Write the listing below out again exactly, though only as far as the line with "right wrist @", which is included.

Stored data:
· · · ·
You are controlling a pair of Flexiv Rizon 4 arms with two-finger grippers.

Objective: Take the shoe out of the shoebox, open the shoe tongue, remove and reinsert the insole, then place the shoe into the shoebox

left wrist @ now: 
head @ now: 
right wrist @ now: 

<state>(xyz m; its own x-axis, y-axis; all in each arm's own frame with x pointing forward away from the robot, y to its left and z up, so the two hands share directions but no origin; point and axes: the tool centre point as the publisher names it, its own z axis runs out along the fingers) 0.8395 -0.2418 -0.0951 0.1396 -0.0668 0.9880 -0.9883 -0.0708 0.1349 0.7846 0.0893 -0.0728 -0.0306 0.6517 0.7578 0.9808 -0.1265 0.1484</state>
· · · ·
Solution for this task:
You are controlling a pair of Flexiv Rizon 4 arms with two-finger grippers.

Objective: Take the shoe out of the shoebox, open the shoe tongue, remove and reinsert the insole, then place the shoe into the shoebox

left wrist @ now: 
head @ now: 
right wrist @ now: 

This answer leaves nothing further to address.